### Your task:
Write out, word for word, the first line of the data below and every line after it through the one containing "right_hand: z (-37".

### Recorded data:
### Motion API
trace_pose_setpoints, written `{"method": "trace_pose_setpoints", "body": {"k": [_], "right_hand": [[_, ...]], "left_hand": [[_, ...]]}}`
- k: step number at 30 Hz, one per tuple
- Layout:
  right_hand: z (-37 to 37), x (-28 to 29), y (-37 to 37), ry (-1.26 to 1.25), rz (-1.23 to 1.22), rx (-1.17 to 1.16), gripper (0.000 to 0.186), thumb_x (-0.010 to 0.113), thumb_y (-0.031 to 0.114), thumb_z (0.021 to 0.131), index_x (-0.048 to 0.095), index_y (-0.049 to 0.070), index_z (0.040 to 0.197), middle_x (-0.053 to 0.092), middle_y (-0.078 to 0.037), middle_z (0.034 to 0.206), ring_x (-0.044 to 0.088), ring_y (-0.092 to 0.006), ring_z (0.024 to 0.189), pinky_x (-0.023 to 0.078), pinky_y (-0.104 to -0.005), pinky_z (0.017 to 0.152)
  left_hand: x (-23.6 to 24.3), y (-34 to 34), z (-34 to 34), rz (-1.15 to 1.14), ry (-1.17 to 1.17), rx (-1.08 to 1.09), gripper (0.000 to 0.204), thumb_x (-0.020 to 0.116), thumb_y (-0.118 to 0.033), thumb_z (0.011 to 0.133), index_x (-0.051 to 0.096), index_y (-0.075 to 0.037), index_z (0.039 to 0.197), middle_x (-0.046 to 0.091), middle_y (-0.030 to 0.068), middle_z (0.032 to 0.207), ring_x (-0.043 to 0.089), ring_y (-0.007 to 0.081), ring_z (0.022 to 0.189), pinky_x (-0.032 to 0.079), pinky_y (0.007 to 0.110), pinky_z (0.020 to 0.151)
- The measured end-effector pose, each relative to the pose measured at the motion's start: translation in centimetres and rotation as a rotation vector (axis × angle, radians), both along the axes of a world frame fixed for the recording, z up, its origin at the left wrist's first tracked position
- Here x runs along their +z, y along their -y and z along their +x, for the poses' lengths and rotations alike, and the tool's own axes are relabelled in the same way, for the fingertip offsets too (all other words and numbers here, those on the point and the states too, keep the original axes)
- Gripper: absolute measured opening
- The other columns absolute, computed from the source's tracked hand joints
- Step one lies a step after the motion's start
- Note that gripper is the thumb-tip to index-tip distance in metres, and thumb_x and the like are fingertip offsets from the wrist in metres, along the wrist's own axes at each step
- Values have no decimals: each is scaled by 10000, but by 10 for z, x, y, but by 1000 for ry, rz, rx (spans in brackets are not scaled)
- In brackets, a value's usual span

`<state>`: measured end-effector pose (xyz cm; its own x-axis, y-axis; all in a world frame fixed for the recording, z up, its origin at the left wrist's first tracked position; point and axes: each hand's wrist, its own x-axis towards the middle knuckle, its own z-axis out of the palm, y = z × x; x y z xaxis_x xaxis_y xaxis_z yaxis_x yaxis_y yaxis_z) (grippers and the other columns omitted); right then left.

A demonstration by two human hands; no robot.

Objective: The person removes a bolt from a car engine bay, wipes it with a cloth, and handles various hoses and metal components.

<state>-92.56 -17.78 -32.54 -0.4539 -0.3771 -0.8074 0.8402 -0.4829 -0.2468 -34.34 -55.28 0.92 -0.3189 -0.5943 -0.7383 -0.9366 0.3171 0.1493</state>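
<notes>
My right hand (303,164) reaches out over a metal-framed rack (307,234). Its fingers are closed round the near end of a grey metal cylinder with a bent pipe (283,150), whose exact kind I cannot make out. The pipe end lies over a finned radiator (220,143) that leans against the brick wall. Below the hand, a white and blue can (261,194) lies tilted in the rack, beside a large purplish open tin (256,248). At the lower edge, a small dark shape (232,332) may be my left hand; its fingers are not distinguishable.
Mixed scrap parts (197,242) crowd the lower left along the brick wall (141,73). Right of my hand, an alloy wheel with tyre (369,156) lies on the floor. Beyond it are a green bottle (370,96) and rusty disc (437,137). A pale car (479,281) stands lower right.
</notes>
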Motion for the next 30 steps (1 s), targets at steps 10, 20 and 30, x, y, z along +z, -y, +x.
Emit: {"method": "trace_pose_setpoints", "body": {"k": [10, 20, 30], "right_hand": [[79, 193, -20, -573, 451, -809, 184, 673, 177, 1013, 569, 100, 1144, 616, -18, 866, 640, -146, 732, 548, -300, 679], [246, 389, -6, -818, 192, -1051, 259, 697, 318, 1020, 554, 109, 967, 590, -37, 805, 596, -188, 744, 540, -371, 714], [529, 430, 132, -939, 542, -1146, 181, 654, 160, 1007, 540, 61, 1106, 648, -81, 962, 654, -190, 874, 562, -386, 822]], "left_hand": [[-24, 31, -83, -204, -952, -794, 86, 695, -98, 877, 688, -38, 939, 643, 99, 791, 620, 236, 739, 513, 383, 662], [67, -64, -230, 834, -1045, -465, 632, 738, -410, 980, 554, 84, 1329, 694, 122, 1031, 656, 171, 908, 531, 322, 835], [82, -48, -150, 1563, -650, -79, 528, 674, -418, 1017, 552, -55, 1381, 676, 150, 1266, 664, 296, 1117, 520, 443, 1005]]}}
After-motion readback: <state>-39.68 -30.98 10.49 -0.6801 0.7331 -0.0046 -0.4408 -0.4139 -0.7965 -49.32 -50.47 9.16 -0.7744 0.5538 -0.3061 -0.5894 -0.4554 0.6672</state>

### Answer box:
### Motion API
trace_pose_setpoints, written `{"method": "trace_pose_setpoints", "body": {"k": [_], "right_hand": [[_, ...]], "left_hand": [[_, ...]]}}`
- k: step number at 30 Hz, one per tuple
- Layout:
  right_hand: z (-37 to 37), x (-28 to 29), y (-37 to 37), ry (-1.26 to 1.25), rz (-1.23 to 1.22), rx (-1.17 to 1.16), gripper (0.000 to 0.186), thumb_x (-0.010 to 0.113), thumb_y (-0.031 to 0.114), thumb_z (0.021 to 0.131), index_x (-0.048 to 0.095), index_y (-0.049 to 0.070), index_z (0.040 to 0.197), middle_x (-0.053 to 0.092), middle_y (-0.078 to 0.037), middle_z (0.034 to 0.206), ring_x (-0.044 to 0.088), ring_y (-0.092 to 0.006), ring_z (0.024 to 0.189), pinky_x (-0.023 to 0.078), pinky_y (-0.104 to -0.005), pinky_z (0.017 to 0.152)

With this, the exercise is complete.